A field experiment will take place in the South-West of France which is particularly prone to fog occurrence, to provide 3D mapping of the boundary layer during fog events. The observation strategy is to combine vertical profiles derived from new remote sensing instruments (microwave radiometer (MWR), Doppler cloud radar and Doppler lidars) and balloon-borne in-situ measurements, with local observations provided by a network of surface stations, and a fleet of Unmanned Aerial Vehicles (UAV) to explore fog spatial heterogeneities.

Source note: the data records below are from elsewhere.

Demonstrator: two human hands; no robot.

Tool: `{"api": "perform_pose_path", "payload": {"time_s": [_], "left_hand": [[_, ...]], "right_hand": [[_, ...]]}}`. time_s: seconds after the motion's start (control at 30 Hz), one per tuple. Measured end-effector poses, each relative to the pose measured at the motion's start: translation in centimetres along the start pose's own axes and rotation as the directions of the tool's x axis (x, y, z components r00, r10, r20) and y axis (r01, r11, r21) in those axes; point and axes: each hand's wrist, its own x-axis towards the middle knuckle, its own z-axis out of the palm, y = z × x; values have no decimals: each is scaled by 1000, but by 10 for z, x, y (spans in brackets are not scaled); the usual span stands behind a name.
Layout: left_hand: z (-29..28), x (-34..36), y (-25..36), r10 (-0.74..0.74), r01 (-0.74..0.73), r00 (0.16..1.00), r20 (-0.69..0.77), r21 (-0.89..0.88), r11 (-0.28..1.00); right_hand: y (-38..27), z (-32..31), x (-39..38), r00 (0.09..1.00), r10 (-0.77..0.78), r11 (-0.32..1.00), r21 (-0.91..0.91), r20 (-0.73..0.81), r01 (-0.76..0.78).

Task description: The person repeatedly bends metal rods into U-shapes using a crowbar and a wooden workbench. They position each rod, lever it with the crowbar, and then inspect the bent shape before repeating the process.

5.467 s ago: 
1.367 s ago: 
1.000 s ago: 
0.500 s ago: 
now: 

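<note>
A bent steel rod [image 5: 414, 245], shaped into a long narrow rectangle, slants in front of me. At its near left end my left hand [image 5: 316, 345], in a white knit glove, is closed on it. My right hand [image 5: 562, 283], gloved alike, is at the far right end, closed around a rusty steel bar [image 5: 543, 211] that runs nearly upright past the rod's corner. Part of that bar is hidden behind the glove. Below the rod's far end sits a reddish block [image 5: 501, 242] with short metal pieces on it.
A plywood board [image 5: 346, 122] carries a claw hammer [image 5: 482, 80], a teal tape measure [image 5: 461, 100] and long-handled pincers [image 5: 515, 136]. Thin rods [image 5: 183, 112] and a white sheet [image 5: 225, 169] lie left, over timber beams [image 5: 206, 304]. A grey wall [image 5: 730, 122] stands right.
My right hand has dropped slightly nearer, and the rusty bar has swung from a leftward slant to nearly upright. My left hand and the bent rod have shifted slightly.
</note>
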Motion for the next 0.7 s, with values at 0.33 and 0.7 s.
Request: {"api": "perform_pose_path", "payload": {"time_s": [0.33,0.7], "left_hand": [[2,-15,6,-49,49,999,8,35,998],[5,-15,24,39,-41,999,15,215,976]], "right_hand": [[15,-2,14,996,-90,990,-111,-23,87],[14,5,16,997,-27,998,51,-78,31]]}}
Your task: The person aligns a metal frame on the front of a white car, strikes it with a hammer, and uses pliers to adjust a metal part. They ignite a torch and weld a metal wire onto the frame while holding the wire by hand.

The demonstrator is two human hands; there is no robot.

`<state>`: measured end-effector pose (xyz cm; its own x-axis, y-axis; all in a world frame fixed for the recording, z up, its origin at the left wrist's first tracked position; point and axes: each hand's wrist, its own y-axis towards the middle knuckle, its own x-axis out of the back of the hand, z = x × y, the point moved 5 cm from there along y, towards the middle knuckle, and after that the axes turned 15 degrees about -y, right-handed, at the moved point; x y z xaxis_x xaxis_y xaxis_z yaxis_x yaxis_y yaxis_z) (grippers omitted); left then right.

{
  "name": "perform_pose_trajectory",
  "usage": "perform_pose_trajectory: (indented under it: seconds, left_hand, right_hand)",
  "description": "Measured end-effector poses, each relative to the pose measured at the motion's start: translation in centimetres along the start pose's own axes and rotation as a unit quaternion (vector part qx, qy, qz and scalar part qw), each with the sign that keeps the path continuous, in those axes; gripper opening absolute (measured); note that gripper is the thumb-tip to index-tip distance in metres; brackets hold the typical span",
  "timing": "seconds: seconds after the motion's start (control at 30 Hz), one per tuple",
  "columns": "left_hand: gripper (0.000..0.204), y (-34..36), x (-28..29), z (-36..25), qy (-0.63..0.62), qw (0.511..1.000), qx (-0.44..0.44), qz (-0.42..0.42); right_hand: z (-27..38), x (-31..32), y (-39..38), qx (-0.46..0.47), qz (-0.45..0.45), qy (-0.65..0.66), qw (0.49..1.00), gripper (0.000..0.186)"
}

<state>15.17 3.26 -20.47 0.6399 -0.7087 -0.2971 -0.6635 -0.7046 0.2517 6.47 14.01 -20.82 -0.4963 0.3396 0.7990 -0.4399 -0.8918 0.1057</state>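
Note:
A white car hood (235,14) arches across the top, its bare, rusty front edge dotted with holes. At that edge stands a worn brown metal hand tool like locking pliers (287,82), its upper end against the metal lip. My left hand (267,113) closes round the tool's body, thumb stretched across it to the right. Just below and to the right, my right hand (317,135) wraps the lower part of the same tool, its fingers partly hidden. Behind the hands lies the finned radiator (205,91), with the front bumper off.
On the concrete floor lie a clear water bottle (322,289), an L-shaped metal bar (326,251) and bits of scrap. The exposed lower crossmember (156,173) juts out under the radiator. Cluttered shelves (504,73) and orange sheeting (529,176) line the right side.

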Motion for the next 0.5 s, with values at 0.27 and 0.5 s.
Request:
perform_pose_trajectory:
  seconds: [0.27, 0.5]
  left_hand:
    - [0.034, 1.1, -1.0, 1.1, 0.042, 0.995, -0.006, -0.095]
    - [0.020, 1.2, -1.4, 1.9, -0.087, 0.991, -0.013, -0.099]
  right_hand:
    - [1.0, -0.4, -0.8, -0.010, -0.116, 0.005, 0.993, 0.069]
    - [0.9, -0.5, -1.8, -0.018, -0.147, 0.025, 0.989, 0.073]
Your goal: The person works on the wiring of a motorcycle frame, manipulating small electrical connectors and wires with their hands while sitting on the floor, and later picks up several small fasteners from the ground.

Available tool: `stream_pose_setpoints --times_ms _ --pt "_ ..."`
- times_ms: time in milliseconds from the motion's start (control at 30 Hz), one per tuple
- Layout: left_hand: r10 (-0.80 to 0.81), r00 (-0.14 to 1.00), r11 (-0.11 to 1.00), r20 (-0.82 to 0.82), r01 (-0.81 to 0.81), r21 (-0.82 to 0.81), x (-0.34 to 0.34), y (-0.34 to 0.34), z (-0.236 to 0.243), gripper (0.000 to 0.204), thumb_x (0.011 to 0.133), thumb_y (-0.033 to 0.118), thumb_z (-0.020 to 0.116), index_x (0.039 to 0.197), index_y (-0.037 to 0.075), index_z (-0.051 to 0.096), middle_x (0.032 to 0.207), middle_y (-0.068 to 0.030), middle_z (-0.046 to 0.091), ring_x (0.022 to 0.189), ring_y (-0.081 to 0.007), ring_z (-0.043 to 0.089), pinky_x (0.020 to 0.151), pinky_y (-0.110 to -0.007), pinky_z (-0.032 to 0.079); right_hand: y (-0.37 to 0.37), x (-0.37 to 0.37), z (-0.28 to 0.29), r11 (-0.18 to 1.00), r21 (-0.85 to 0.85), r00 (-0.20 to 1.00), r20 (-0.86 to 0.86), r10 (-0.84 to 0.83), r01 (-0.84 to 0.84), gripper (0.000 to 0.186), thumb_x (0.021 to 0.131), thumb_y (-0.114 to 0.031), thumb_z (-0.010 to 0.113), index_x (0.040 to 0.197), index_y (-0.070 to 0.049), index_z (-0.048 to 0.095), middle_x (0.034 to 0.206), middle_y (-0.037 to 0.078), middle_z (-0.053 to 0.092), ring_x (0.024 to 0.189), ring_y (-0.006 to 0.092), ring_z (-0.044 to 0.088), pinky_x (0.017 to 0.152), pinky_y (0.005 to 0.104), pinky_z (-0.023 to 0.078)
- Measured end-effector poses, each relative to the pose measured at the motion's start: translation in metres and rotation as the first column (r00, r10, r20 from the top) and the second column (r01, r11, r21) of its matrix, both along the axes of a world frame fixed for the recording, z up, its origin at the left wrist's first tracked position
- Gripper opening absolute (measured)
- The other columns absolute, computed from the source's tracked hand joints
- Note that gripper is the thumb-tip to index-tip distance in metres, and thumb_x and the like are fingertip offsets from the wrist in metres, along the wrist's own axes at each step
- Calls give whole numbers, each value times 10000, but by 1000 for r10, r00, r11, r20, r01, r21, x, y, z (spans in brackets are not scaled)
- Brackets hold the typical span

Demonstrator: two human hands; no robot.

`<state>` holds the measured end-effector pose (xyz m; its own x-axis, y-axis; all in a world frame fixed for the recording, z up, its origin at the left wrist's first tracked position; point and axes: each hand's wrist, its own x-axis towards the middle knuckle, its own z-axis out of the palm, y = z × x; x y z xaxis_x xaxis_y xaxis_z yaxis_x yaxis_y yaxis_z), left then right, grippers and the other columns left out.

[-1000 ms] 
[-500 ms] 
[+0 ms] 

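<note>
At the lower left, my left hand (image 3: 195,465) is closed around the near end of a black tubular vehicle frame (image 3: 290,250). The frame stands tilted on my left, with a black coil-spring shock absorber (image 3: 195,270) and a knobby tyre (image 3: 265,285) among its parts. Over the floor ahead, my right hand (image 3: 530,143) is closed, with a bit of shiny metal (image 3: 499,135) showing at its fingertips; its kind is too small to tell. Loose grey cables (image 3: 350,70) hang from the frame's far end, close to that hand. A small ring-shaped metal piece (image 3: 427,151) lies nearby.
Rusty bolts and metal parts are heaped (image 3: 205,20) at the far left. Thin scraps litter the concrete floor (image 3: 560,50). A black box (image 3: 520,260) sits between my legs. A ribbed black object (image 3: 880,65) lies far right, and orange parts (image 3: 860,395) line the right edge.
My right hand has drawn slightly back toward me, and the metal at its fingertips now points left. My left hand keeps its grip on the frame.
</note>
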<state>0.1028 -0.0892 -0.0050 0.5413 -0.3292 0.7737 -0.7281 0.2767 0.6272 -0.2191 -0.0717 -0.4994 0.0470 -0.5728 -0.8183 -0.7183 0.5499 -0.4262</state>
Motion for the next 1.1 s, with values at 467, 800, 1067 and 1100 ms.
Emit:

Three nested domains will be instrumented with increasing density to collect observations from regional scale (300x200 km) down to local scale on the super-site (10x10 km). On the super site, detailed measurements of meteorological conditions, aerosol properties, fog microphysics, water deposition, radiation budget, heat and momentum fluxes on flux-masts will be performed on three areas with different characteristics to investigate the impacts of surface heterogeneities (types of vegetation, rivers, orography) on fog processes, and turbulence anisotropy. A technical objective concerns the improvement of temperature, humidity and liquid water retrieval from the combination of cloud radar and MWR measurements. They will be validated with in situ measurements from tethered-balloon, radiosoundings and UAV.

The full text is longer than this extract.